You don't really need a contactor for the VFD input power, I have mine wired directly to the breaker in the wall panel, it's always on.  Of course, you never have a contactor between the motor and VFD.  VFDs don't like to be disconnected from the motor.

An E-stop circuit is a good idea.  Wired into the control side of the VFD, you could also put a contactor ahead of the VFD if you like, also wired into the E-stop circuit.

I can whip up a schematic if you like.


----------



## coolidge (Mar 28, 2015)

Thanks Jim, the enclosure I ordered has about 9.5 inches of depth with the door. I need 8.5 inches to clear the VFD but 1 inch of that is the stupid cord that attaches to the front of the VFD out to the remote VFD control. Its 20x20x8 enclosure so plenty of air space and I plan to install a fan in the enclosure.

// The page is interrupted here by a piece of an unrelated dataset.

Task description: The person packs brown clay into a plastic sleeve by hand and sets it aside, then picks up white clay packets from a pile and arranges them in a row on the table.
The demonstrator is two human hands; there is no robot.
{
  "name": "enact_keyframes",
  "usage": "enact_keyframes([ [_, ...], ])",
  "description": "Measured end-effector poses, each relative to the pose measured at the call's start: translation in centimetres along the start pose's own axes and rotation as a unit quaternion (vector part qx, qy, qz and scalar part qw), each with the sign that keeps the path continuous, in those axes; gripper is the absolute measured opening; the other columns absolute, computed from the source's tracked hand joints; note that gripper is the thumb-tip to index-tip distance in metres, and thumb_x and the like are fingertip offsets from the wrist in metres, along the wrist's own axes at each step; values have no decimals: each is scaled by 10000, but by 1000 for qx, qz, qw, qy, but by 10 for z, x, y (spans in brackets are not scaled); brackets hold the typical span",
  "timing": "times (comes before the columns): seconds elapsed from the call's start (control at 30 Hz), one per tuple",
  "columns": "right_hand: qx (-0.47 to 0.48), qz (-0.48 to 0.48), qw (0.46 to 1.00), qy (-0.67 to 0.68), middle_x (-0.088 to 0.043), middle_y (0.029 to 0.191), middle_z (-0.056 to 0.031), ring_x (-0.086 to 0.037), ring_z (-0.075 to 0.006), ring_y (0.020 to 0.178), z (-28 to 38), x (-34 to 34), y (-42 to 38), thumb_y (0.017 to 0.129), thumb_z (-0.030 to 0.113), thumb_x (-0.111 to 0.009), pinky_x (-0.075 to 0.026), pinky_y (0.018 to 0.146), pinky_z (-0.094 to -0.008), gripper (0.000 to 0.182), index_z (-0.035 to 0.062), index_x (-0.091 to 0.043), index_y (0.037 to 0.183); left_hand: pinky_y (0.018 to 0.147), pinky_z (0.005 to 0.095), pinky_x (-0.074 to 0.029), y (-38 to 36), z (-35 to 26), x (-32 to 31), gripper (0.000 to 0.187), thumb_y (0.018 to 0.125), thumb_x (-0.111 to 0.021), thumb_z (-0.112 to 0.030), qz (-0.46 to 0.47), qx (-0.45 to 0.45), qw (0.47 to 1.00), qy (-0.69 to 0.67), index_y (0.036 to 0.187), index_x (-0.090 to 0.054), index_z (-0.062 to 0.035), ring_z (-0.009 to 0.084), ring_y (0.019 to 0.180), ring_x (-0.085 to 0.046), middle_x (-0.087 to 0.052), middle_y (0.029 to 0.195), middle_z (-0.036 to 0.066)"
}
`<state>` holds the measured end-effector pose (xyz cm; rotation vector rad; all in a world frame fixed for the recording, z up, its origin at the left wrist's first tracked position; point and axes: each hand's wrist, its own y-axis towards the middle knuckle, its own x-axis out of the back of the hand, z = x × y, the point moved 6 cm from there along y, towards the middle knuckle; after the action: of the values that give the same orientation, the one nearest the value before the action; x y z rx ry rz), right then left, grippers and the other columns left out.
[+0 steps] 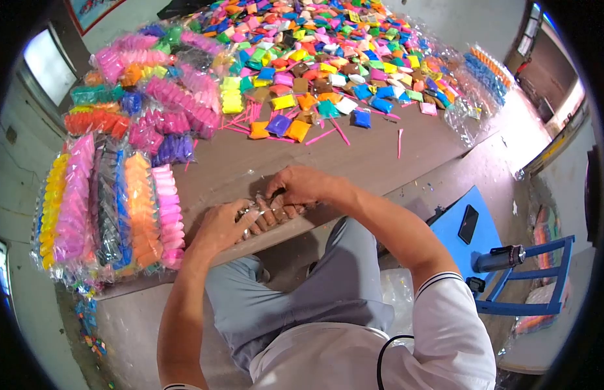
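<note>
A clear plastic bag of brown packets lies at the table's near edge, in front of my lap. My left hand grips the left end of this bag, its fingers curled over the plastic. Over the bag's far right side, my right hand is closed, thumb and fingers pinched together. A small dark spot shows at its fingertips; I cannot make out what it is. The packets sit side by side in a row, partly covered by both hands.
Bagged rows of colored packets are stacked at the left. A large heap of loose colored packets covers the far table, with pink sticks before it. On the right, a blue chair carries a phone and a bottle.
</note>
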<state>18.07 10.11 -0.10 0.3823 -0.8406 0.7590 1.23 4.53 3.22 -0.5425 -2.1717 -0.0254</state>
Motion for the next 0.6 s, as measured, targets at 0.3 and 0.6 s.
enact_keyframes([
  [0.3, -54, 117, 989, 73, -719, 811, -126, -682, -242, 602, 40, 18, 9, 837, 137, -720, -535, 495, -375, 477, 127, -607, 1301, 580, 351, -528, 7, 1, -7, 270, 966, -579, -254, -2, -6, 1000, -3, 1101, -677, -42, 196, 583, -665, -691, 723, 139],
  [0.6, -102, 205, 960, 162, -730, 855, -120, -706, -208, 704, 21, 5, 10, 864, 153, -706, -554, 561, -350, 402, 68, -637, 1251, 564, 349, -520, 10, 8, -13, 236, 984, -554, -235, -9, -10, 999, -36, 995, -663, -25, 191, 573, -658, -680, 704, 129],
])
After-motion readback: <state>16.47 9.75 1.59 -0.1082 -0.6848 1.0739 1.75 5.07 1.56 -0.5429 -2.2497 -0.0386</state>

A schematic would be fantastic. So I'm thinking momentary power on button, latching relay/contactor, E-Stop button in front of the VFD. This VFD if it has power the fan is always ON. I'll need some method of turning the power off vs pulling the cord out of the wall or turning the breaker off. Breakers are not really meant to be on/off switches.

Update: So the motor draws only 7.2 amps but the amp hog VFD requires 26.4 amps single phase input dang! Fortunately I already have a 30 amp twist lock outlet wired to my service panel, 10 gauge romex, about a 4 foot run. My power cord from there to the machine is also heavy duty 10 gauge so I'm all set on this and no need for another breaker at the machine. My garage shop is such that no machine other than the lathe has a permanent location, I wheel them out into the middle when in use and wheel them off to the side out of my way when finished.


----------



## coolidge (Mar 28, 2015)

JimDawson said:


> Of course, you never have a contactor between the motor and VFD.  VFDs don't like to be disconnected from the motor.



Hmmm but isn't that what the Forward/Reverse switch is doing? Its a 3 position switch, forward, stop, reverse. I'm fine with no contactor there I'm just curious.


----------



## atunguyd (Mar 28, 2015)

coolidge said:


> Hmmm but isn't that what the Forward/Reverse switch is doing? Its a 3 position switch, forward, stop, reverse. I'm fine with no contactor there I'm just curious.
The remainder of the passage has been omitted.